* What is expected: All of the data, from the first line to the last, should be reproduced without alteration.

* Exercise data:
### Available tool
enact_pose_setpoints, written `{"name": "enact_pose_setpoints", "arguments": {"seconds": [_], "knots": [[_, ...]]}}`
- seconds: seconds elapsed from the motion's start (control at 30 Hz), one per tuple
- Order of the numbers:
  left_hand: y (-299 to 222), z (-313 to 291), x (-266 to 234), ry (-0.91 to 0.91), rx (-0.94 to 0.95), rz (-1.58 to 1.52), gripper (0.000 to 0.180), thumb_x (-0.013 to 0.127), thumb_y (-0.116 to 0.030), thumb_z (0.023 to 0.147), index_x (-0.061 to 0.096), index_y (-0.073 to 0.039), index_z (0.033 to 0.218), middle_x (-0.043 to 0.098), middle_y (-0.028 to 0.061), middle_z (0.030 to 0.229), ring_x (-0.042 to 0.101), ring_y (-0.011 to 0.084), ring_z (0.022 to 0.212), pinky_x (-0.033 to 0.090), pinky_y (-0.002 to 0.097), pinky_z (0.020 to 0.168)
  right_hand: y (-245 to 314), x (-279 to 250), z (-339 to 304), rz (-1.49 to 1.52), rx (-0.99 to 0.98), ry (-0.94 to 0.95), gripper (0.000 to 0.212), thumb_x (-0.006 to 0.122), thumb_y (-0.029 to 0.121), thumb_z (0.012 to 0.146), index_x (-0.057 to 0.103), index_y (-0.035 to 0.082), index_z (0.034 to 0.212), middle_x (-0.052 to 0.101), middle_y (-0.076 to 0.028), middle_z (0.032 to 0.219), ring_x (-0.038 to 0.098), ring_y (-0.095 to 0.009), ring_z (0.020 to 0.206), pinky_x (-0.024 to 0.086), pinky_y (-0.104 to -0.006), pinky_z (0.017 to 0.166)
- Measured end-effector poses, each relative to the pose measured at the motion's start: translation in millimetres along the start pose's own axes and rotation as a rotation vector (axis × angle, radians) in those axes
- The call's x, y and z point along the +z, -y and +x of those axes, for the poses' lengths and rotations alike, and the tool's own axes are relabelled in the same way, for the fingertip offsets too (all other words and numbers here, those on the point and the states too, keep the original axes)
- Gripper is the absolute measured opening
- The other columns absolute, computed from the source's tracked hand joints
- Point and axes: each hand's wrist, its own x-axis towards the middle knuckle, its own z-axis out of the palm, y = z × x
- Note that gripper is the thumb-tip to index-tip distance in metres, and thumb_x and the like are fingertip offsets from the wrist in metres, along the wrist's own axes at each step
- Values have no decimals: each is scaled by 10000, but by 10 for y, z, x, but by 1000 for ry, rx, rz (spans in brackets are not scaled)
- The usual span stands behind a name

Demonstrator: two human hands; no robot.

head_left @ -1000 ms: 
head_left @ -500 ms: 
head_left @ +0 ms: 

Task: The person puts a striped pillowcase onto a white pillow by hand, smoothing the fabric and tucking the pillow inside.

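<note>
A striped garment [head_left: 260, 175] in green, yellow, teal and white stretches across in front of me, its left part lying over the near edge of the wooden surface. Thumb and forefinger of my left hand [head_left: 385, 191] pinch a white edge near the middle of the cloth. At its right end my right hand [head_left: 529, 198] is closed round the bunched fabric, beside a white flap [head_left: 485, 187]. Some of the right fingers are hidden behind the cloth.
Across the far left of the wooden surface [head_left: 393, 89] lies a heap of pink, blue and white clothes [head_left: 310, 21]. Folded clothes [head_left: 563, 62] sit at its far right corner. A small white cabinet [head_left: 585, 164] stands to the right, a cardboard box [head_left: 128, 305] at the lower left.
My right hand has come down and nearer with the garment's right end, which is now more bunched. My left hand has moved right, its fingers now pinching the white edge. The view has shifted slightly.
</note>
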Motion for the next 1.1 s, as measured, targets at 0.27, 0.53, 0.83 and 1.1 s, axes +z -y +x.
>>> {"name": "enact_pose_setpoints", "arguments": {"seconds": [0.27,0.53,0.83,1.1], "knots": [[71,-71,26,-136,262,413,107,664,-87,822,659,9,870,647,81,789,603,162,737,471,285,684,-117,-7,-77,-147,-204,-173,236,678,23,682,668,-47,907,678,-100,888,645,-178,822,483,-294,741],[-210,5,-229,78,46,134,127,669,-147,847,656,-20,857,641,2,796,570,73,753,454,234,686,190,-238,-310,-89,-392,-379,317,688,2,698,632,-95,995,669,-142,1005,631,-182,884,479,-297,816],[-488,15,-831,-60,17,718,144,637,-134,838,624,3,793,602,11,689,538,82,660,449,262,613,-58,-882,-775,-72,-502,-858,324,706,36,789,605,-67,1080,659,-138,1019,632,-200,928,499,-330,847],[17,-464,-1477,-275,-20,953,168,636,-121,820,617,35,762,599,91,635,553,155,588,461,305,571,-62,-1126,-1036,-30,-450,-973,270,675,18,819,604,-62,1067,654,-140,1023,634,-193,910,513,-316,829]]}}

* Written answer:
### Available tool
enact_pose_setpoints, written `{"name": "enact_pose_setpoints", "arguments": {"seconds": [_], "knots": [[_, ...]]}}`
- seconds: seconds elapsed from the motion's start (control at 30 Hz), one per tuple
- Order of the numbers:
  left_hand: y (-299 to 222), z (-313 to 291), x (-266 to 234), ry (-0.91 to 0.91), rx (-0.94 to 0.95), rz (-1.58 to 1.52), gripper (0.000 to 0.180), thumb_x (-0.013 to 0.127), thumb_y (-0.116 to 0.030), thumb_z (0.023 to 0.147), index_x (-0.061 to 0.096), index_y (-0.073 to 0.039), index_z (0.033 to 0.218), middle_x (-0.043 to 0.098), middle_y (-0.028 to 0.061), middle_z (0.030 to 0.229), ring_x (-0.042 to 0.101), ring_y (-0.011 to 0.084), ring_z (0.022 to 0.212), pinky_x (-0.033 to 0.090), pinky_y (-0.002 to 0.097), pinky_z (0.020 to 0.168)
  right_hand: y (-245 to 314), x (-279 to 250), z (-339 to 304), rz (-1.49 to 1.52), rx (-0.99 to 0.98), ry (-0.94 to 0.95), gripper (0.000 to 0.212), thumb_x (-0.006 to 0.122), thumb_y (-0.029 to 0.121), thumb_z (0.012 to 0.146), index_x (-0.057 to 0.103), index_y (-0.035 to 0.082), index_z (0.034 to 0.212), middle_x (-0.052 to 0.101), middle_y (-0.076 to 0.028), middle_z (0.032 to 0.219), ring_x (-0.038 to 0.098), ring_y (-0.095 to 0.009), ring_z (0.020 to 0.206), pinky_x (-0.024 to 0.086), pinky_y (-0.104 to -0.006), pinky_z (0.017 to 0.166)
- Measured end-effector poses, each relative to the pose measured at the motion's start: translation in millimetres along the start pose's own axes and rotation as a rotation vector (axis × angle, radians) in those axes
- The call's x, y and z point along the +z, -y and +x of those axes, for the poses' lengths and rotations alike, and the tool's own axes are relabelled in the same way, for the fingertip offsets too (all other words and numbers here, those on the point and the states too, keep the original axes)
- Gripper is the absolute measured opening
- The other columns absolute, computed from the source's tracked hand joints
- Point and axes: each hand's wrist, its own x-axis towards the middle knuckle, its own z-axis out of the palm, y = z × x
- Note that gripper is the thumb-tip to index-tip distance in metres, and thumb_x and the like are fingertip offsets from the wrist in metres, along the wrist's own axes at each step
- Values have no decimals: each is scaled by 10000, but by 10 for y, z, x, but by 1000 for ry, rx, rz (spans in brackets are not scaled)
- The usual span stands behind a name

Demonstrator: two human hands; no robot.

head_left @ -1000 ms: 
head_left @ -500 ms: 
head_left @ +0 ms: 

Task: The person puts a striped pillowcase onto a white pillow by hand, smoothing the fabric and tucking the pillow inside.

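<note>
A striped garment [head_left: 260, 175] in green, yellow, teal and white stretches across in front of me, its left part lying over the near edge of the wooden surface. Thumb and forefinger of my left hand [head_left: 385, 191] pinch a white edge near the middle of the cloth. At its right end my right hand [head_left: 529, 198] is closed round the bunched fabric, beside a white flap [head_left: 485, 187]. Some of the right fingers are hidden behind the cloth.
Across the far left of the wooden surface [head_left: 393, 89] lies a heap of pink, blue and white clothes [head_left: 310, 21]. Folded clothes [head_left: 563, 62] sit at its far right corner. A small white cabinet [head_left: 585, 164] stands to the right, a cardboard box [head_left: 128, 305] at the lower left.
My right hand has come down and nearer with the garment's right end, which is now more bunched. My left hand has moved right, its fingers now pinching the white edge. The view has shifted slightly.
</note>
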Motion for the next 1.1 s, as measured, targets at 0.27, 0.53, 0.83 and 1.1 s, axes +z -y +x.
>>> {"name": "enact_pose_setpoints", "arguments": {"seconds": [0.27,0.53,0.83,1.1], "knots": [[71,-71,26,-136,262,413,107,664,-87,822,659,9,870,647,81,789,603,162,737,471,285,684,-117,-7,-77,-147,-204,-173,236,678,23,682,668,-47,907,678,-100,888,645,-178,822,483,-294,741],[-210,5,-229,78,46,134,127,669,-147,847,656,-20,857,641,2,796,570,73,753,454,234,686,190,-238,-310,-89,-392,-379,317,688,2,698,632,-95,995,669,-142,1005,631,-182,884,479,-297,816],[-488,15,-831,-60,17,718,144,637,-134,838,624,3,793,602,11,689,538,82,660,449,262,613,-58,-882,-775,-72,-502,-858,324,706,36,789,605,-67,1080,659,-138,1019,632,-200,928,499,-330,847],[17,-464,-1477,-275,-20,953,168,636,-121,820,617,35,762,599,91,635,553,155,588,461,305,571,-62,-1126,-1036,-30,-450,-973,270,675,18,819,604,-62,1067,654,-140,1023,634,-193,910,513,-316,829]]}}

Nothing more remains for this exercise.